BEGIN Supplied material

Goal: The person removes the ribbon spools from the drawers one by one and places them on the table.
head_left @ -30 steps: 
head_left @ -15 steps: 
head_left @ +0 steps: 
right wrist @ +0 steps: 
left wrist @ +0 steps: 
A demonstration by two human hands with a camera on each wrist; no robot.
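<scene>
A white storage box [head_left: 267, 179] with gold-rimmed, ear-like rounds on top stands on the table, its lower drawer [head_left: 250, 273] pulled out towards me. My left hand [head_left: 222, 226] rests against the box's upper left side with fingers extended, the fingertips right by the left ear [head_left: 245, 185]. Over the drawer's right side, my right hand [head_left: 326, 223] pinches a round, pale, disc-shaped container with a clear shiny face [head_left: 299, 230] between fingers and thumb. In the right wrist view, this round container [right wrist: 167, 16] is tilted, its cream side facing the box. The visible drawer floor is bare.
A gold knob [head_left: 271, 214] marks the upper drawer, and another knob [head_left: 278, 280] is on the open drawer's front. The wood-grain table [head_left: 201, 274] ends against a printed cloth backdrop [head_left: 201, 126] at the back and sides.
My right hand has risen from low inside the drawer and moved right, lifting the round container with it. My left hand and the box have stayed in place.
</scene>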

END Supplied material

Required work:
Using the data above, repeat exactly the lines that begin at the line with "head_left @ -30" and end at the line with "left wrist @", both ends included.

Worked solution:
head_left @ -30 steps: 
head_left @ -15 steps: 
head_left @ +0 steps: 
right wrist @ +0 steps: 
left wrist @ +0 steps: 

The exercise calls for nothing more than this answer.